Gender Equity Resource Center
Located in the Cesar Chavez Student Center, GenEq works in close partnership with students to serve the UC Berkeley community by addressing the complexities of sexual orientation, sex identity and gender discrimination. GenEq programs include:
- Women’s Programs & Services: Professional staff and student peer advisors coordinate programs and activities to support and promote the diverse needs and issues related to being a woman on the Berkeley campus. One of GenEq’s peer education programs, SHAPE (Sexual Harassment and Assault Peer Education), offers student interns the opportunity to take an extensive training program in sexual assault, harassment, and gender discrimination issues. The interns coordinate a semester-long seminar for academic credit and facilitate workshops for other students intended to increase awareness of, encourage proper response to, and reduce the occurrence of, incidents of assault and harassment in the campus community.
- Lesbian, Gay, Bisexual, & Transgender Programs & Services: LGBT staff provides students with a safe space to explore their sexuality, offers administrative and advising support for student activities, and advocates on behalf of LGBT students, staff, and faculty. Among its offerings are the “Ally” program, which offers an in-depth training focused on the concept of gender privilege and its intersection with racism, sexism, and other forms of oppression. Not only can any student attend Cal Ally workshops, they can also participate in an extended facilitator training and eventually lead their peers through Ally workshops.

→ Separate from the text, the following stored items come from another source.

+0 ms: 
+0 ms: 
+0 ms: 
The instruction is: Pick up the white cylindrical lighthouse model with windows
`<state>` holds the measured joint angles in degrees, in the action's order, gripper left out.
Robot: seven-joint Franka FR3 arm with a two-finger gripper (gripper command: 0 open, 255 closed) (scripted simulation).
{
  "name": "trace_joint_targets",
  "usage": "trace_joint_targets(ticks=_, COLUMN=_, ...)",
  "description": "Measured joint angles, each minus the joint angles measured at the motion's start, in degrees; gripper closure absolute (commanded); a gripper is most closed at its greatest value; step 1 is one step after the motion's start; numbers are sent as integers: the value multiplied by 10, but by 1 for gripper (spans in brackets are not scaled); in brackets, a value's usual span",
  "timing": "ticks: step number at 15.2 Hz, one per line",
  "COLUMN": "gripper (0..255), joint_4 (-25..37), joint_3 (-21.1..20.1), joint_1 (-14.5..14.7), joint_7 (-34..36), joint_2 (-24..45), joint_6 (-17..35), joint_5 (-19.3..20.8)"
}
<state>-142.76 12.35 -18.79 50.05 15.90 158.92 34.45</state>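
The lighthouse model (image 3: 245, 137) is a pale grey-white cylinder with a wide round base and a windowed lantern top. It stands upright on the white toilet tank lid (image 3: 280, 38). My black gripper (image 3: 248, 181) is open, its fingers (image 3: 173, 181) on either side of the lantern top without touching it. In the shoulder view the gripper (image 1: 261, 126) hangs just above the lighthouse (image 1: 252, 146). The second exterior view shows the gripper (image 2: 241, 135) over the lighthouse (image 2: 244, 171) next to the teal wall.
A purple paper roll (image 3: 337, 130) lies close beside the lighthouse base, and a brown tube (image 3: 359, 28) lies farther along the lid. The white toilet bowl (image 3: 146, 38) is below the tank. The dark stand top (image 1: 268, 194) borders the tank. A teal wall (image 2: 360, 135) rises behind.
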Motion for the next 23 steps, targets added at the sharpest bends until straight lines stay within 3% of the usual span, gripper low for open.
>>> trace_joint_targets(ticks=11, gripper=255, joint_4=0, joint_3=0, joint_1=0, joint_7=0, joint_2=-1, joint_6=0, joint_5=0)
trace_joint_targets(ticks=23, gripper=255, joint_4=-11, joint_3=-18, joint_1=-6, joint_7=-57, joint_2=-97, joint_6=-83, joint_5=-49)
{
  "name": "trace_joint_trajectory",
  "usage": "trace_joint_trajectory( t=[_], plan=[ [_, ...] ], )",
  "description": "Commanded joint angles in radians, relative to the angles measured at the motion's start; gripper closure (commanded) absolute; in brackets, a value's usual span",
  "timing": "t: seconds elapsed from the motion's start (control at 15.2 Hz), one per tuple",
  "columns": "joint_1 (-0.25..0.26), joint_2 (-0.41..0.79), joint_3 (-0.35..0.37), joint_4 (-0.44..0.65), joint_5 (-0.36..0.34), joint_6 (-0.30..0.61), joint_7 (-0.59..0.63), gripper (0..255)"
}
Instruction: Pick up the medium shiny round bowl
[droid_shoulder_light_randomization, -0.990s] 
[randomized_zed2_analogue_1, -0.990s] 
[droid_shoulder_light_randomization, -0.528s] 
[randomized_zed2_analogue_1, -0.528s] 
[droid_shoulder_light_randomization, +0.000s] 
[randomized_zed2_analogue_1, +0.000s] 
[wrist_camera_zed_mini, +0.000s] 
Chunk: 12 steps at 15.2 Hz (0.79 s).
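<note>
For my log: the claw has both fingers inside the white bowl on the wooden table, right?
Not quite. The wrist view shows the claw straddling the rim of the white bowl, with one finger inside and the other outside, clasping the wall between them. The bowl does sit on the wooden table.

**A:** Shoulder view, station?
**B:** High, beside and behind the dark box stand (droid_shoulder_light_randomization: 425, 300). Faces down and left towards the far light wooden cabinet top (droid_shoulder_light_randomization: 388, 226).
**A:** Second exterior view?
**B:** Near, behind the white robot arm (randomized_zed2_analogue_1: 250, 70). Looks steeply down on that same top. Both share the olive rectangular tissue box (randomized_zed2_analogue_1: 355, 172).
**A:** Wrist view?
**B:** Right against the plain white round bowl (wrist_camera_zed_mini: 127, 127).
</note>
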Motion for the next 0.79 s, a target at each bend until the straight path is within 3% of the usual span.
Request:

- Classes and Workshops: GenEq offers numerous classes, speakers, panels, and workshops relating to sexual harassment, tolerance and understanding of difference, assault advocacy, peer education, sexuality and gender issues.
- Bias Related and Sexual Harassment Response and Education: GenEq serves as a campus advocate and resource for students facing bias, harassment, assault, and unfair treatment.
- Student Guidance and Mentoring: The GenEq staff spends hundreds of hours each year on direct student casework, advising, supporting, and responding to students with concerns and problems of all types: sexual identity, difficult living situations, sexual harassment, stalking, domestic violence, discrimination, sexual assault and rape, disability, and drug and alcohol addiction.
Office of Student Conduct (OSC)
Campus Life and Leadership serves as the campus administrator of the Student Code of Conduct via the Office of Student Conduct (OSC), located in 2536 Channing Way. Central to the mission of OSC is educating the campus community on the established standards of behavior by conducting outreach and informational seminars to ensure that students, faculty, and staff understand the terms of the Code of Student Conduct. OSC also oversees administration of the Code and conducts hearings on conduct violations. In 2003-04, OSC handled more than 500 student conduct cases. OSC provides peer review training programs: one is an in-depth training for the members of the Peer Judicial Board (“J-Comm”) of the Interfraternity Council, who process disciplinary hearings for fraternities and their members. OSC provides a similar training for Student Conduct Hearing Panels, which serve as the arbiters of student conduct cases and whose members include students, faculty, and staff.